## Directions for this task
Among the entries below, find the line with "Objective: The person" and the line with "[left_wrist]". Return exactly those lines and every line between them, but no pictures.

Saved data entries
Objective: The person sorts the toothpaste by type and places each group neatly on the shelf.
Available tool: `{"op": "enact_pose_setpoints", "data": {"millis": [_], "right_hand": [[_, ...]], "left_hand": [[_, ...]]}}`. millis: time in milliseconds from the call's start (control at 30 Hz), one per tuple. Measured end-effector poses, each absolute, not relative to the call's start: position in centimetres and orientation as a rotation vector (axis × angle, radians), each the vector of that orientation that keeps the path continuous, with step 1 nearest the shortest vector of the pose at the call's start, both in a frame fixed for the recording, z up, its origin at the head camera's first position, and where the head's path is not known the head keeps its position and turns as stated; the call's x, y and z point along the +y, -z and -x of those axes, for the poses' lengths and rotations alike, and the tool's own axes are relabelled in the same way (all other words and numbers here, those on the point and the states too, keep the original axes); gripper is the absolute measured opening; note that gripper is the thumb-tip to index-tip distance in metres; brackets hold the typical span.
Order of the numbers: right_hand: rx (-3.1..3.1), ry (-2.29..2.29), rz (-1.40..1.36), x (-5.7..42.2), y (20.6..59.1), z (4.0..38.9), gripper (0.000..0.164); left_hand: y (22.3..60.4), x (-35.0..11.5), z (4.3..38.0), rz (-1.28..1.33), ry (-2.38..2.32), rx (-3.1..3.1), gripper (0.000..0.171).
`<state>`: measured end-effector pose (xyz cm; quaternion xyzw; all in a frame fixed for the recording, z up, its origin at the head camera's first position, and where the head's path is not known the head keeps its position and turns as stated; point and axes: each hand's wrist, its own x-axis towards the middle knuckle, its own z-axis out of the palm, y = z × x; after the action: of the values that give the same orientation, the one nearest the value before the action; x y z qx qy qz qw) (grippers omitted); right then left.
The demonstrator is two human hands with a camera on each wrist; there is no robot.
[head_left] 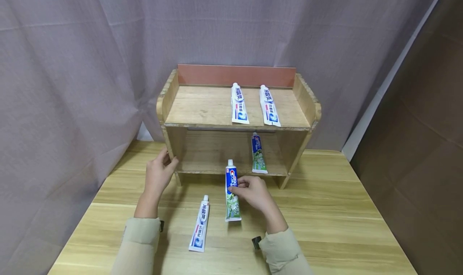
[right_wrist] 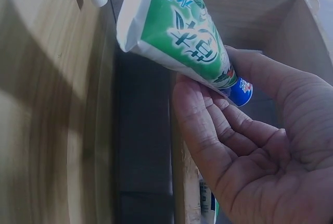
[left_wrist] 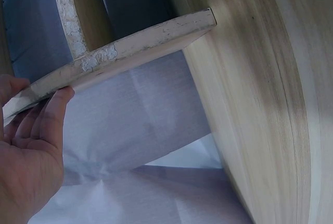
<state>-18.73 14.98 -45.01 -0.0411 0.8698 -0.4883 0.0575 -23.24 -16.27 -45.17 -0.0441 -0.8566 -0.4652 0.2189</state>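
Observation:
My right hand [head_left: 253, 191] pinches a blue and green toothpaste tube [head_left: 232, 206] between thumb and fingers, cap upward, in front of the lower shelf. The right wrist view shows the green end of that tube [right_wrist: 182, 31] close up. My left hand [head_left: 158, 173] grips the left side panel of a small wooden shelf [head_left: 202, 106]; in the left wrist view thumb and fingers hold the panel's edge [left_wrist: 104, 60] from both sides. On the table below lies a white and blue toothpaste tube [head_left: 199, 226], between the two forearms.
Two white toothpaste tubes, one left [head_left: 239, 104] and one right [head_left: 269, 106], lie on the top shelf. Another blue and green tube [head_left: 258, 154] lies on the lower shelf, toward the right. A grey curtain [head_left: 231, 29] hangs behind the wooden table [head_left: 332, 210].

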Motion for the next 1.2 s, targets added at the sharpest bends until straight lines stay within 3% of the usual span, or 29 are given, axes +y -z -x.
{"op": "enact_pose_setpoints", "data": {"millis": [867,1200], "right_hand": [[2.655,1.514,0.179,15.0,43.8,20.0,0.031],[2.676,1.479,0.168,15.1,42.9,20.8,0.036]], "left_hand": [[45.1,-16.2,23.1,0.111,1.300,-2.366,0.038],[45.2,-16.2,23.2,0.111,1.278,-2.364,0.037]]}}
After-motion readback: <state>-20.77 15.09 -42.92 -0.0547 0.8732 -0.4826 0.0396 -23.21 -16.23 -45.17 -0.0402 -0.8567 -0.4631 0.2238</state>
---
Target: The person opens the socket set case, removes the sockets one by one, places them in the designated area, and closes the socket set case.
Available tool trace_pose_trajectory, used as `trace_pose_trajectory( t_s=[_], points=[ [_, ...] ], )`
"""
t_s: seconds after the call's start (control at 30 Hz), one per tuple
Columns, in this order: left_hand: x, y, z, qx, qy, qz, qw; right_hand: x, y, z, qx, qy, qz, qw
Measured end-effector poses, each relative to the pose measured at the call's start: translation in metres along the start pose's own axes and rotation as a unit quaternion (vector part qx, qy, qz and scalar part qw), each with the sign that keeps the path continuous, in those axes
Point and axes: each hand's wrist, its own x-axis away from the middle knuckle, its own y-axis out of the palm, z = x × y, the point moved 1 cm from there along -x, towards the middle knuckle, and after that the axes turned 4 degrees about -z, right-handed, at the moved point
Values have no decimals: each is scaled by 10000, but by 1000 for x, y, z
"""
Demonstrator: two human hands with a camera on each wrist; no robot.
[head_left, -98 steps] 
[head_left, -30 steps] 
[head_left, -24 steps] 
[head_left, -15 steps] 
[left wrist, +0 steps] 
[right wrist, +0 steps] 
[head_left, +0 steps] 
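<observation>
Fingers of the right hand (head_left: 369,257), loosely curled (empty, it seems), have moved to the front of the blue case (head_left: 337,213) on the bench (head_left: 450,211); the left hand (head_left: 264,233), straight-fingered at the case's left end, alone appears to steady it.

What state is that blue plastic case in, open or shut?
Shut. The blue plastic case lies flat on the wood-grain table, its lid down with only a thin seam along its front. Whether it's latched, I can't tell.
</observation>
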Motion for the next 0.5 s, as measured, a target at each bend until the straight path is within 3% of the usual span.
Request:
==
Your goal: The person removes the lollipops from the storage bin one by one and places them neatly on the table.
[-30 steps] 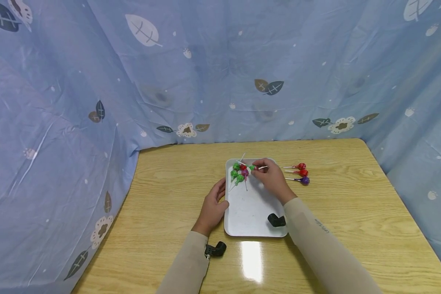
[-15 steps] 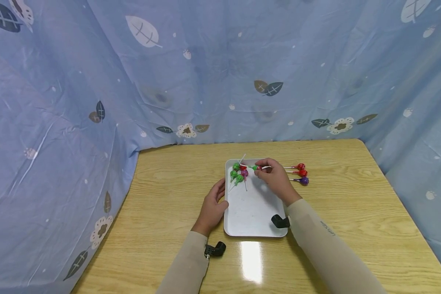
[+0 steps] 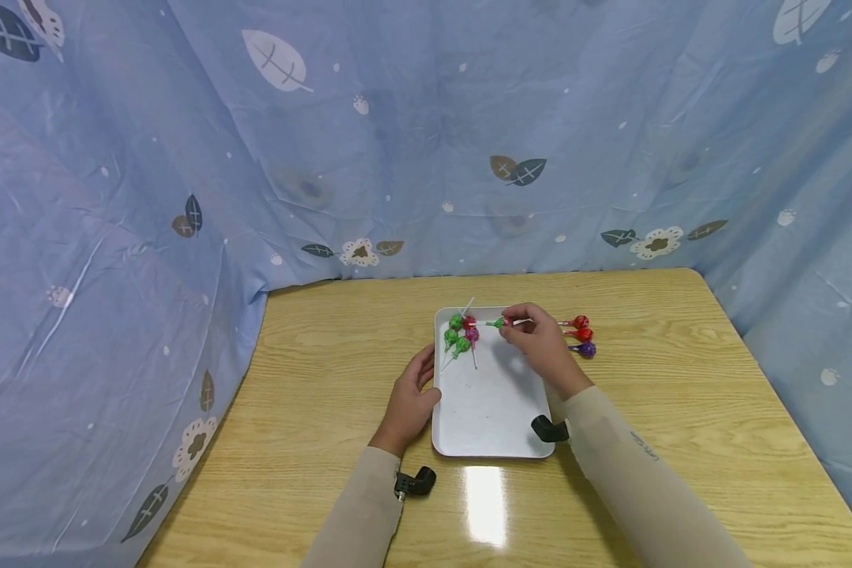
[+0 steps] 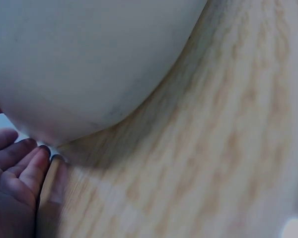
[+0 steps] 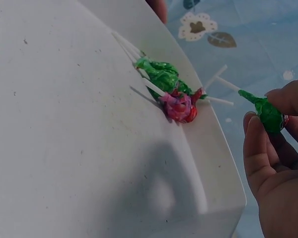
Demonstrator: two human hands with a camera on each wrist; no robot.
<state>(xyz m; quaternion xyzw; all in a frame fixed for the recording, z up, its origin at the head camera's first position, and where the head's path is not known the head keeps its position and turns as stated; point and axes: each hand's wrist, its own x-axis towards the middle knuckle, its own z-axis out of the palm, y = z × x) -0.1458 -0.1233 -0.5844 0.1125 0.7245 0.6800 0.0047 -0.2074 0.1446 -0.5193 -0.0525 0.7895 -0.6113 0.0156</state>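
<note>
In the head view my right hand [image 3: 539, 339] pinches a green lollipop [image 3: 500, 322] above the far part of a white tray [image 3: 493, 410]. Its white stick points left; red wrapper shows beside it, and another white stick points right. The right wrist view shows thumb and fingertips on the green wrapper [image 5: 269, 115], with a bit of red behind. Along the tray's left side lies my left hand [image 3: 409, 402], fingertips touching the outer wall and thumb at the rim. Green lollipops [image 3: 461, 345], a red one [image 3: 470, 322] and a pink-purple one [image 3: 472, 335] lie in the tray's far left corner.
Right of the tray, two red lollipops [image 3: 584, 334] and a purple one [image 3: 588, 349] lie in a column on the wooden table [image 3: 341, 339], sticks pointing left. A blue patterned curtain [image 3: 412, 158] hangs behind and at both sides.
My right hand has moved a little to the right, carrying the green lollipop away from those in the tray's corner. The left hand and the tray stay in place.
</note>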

## Output below
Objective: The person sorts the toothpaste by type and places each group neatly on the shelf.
Available tool: `{"op": "enact_pose_setpoints", "data": {"millis": [_], "right_hand": [[_, ...]], "left_hand": [[_, ...]]}}`. millis: time in milliseconds from the call's start (control at 30 Hz), one per tuple. Measured end-effector poses, each absolute, not relative to the call's start: position in centimetres and orientation as a rotation vector (axis × angle, radians), each the vector of that orientation that keeps the path continuous, with step 1 nearest the shortest vector of the pose at the call's start, both in a frame fixed for the recording, z up, its origin at the head camera's first position, and where the head's path is not known the head keeps its position and turns as stated; the call's x, y and z point along the +y, -z and -x of those axes, for the poses' lengths and rotations alike, and the tool's own axes are relabelled in the same way (all other words and numbers here, those on the point and the states too, keep the original axes); gripper is the absolute measured opening; note that gripper is the thumb-tip to index-tip distance in metres; brackets hold the typical span.
Order of the numbers: right_hand: rx (-3.1..3.1), ry (-2.29..2.29), rz (-1.40..1.36), x (-5.7..42.2), y (20.6..59.1), z (4.0..38.9), gripper (0.000..0.164); left_hand: y (22.3..60.4), x (-35.0..11.5), z (4.3..38.0), rz (-1.28..1.33), ry (-2.38..2.32), rx (-3.1..3.1), gripper (0.000..0.171).
`<state>`: measured end-effector pose (xyz cm; quaternion xyzw; all in a frame fixed for the recording, z up, its origin at the head camera's first position, and where the head's path is not known the head keeps its position and turns as stated; point and axes: each hand's wrist, its own x-axis towards the middle knuckle, its own z-axis out of the palm, y = z × x; after the action: of the values that give the same orientation, the one nearest the value before the action; x y z qx qy qz qw) (grippers omitted); right then left.
The demonstrator is two human hands with a camera on each wrist; there is no robot.
[head_left] 
[right_wrist] 
[left_wrist] 

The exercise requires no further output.